Dataset excerpts:
● ● ●
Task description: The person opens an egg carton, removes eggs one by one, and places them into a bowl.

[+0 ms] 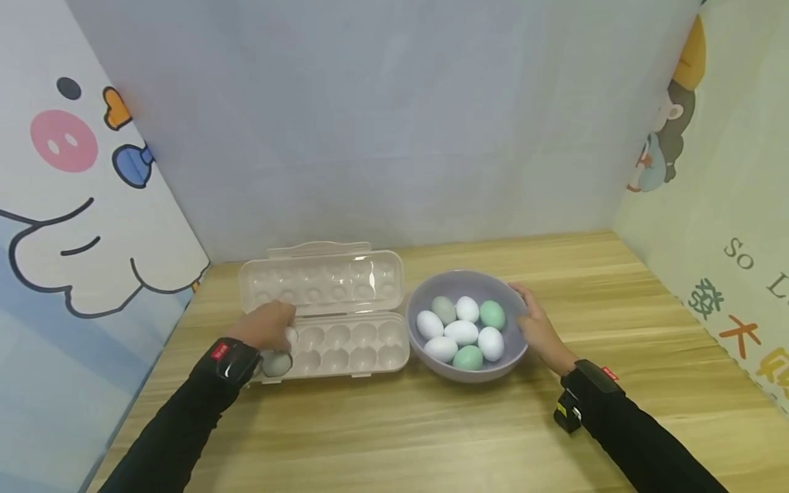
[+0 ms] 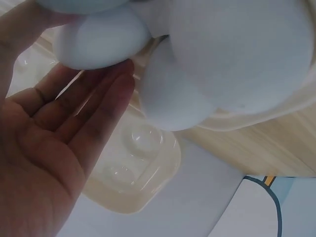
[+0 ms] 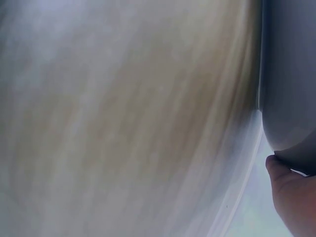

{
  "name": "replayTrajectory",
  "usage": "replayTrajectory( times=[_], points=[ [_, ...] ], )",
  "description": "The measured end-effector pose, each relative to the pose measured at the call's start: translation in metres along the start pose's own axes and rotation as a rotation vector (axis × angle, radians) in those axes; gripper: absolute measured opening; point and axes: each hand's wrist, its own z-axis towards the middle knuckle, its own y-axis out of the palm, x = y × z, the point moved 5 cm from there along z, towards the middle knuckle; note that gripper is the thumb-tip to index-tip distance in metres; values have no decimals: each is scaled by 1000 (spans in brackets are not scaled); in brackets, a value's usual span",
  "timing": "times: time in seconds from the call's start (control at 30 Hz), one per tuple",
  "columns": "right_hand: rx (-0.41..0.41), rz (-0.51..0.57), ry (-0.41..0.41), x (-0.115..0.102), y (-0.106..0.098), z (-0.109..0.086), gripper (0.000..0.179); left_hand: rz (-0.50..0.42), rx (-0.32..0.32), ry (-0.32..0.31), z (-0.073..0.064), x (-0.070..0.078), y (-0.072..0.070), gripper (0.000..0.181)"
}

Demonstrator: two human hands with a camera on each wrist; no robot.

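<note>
My left hand (image 1: 268, 327) is over the left end of the clear plastic egg carton (image 1: 351, 373). Its fingers and thumb hold a white egg (image 2: 101, 39), seen best in the left wrist view. Close by in the carton sit a grey-green egg (image 1: 277, 364) and other white eggs (image 2: 170, 91), partly hidden by the hand. On the right, my right hand (image 1: 542, 335) grips the rim of a grey-purple bowl (image 1: 425, 287), its thumb (image 3: 279, 170) against the bowl's side. White eggs (image 1: 461, 333), green eggs (image 1: 492, 314) and a grey-green egg (image 1: 444, 309) lie in the bowl.
The carton's lid (image 1: 320, 277) is folded back toward the grey backdrop (image 1: 370, 137). Carton and bowl stand side by side on the wood-grain table (image 1: 394, 431). Printed panels border the table at left (image 1: 123, 233) and right (image 1: 709, 226).
</note>
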Motion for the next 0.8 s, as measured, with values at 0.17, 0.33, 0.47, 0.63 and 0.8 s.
replayTrajectory(
  times=[0.17,0.33,0.47,0.63,0.8],
  points=[
    [7,-1,-7,-1,-1,1,65,12,23,20,-3,2,-2,26],
    [3,-4,-5,-1,-1,1,65,27,80,80,-5,6,-6,18],
    [1,-5,6,-1,-1,1,65,45,159,144,-7,13,-13,24],
    [5,1,1,-4,-1,-1,66,89,232,205,-7,18,-19,29],
    [5,8,5,-4,0,-2,66,80,230,191,-8,18,-20,32]
  ],
)
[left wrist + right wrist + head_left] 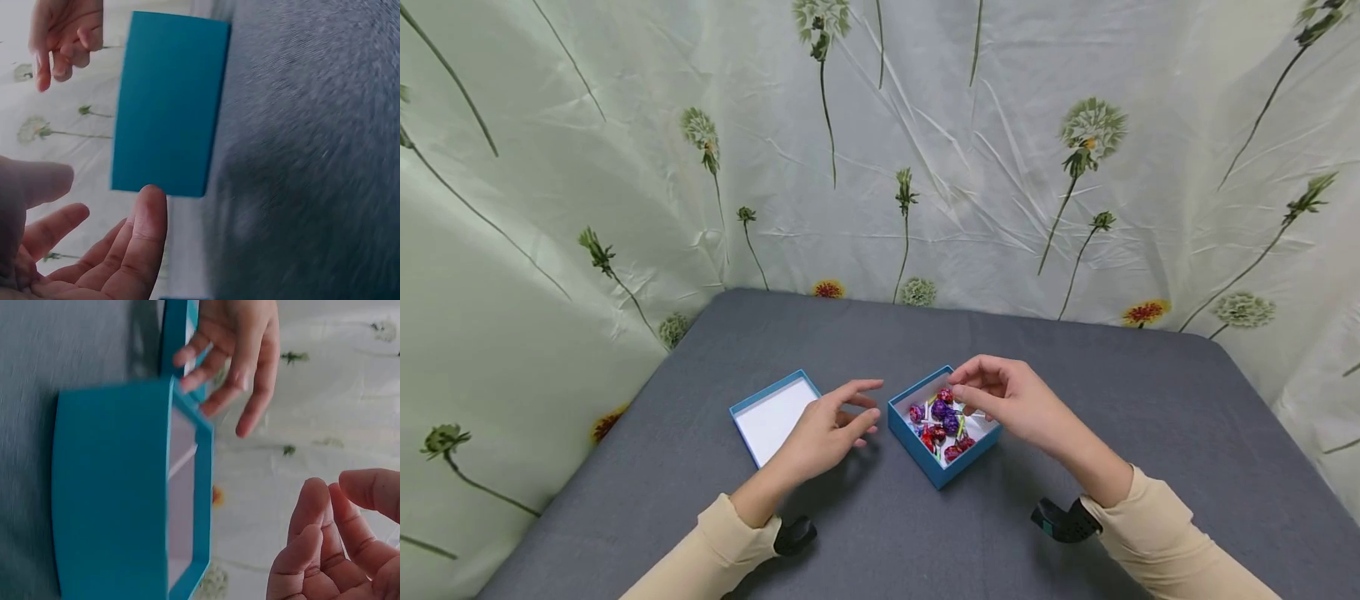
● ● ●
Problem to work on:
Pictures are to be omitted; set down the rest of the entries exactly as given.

Written solution:
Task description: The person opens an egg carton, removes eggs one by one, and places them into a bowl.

[+0 ms] 
[+0 ms] 
[+0 ms] 

{
  "name": "replayTrajectory",
  "usage": "replayTrajectory( times=[_], points=[ [_, ...] ], )",
  "description": "The measured end-effector pose, each relative to the pose measured at the call's start: translation in metres along the start pose's own axes and rotation as a rotation vector (axis × angle, radians) in those axes; gripper: absolute measured opening; point and axes: each hand's wrist, its own z-axis towards the middle knuckle, its own y-axis out of the palm, x = y × z, the point moved 5 cm from there along z, towards the middle knuckle; note that gripper is the thumb-tip to index-tip distance in metres; values have no decimals: each is scaled by 1000 (spans in brackets are not scaled); in brackets, a value's usual span",
  "timing": "times: time in seconds from the call's start (control at 30 Hz), one per tuple",
  "columns": "right_hand: rx (-0.41..0.41), rz (-0.51..0.57), ry (-0.41..0.41), x (-0.115..0.102), y (-0.106..0.098), z (-0.109..0.086), gripper (0.000..0.179); left_hand: rz (-0.50..0.42), rx (-0.32..0.32), ry (-0.32..0.31), z (-0.073..0.064), x (-0.070..0.078), y (-0.072..0.070), gripper (0.000..0.181)"
}

Demonstrator: two human hands with a camera on each wrist; no robot.

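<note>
My left hand (image 1: 268, 327) is over the left end of the clear plastic egg carton (image 1: 351, 373). Its fingers and thumb hold a white egg (image 2: 101, 39), seen best in the left wrist view. Close by in the carton sit a grey-green egg (image 1: 277, 364) and other white eggs (image 2: 170, 91), partly hidden by the hand. On the right, my right hand (image 1: 542, 335) grips the rim of a grey-purple bowl (image 1: 425, 287), its thumb (image 3: 279, 170) against the bowl's side. White eggs (image 1: 461, 333), green eggs (image 1: 492, 314) and a grey-green egg (image 1: 444, 309) lie in the bowl.
The carton's lid (image 1: 320, 277) is folded back toward the grey backdrop (image 1: 370, 137). Carton and bowl stand side by side on the wood-grain table (image 1: 394, 431). Printed panels border the table at left (image 1: 123, 233) and right (image 1: 709, 226).
</note>
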Motion for the next 0.8 s, as measured, with values at 0.17, 0.33, 0.47, 0.63 and 0.8 s.
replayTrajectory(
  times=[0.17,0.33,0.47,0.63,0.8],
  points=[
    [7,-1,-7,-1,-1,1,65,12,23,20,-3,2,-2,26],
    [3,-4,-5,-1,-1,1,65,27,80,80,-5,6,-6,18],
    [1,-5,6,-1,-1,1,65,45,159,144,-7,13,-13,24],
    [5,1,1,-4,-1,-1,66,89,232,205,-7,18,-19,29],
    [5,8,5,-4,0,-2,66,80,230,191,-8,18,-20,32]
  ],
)
[left wrist + right wrist + head_left] 

This finishes the answer.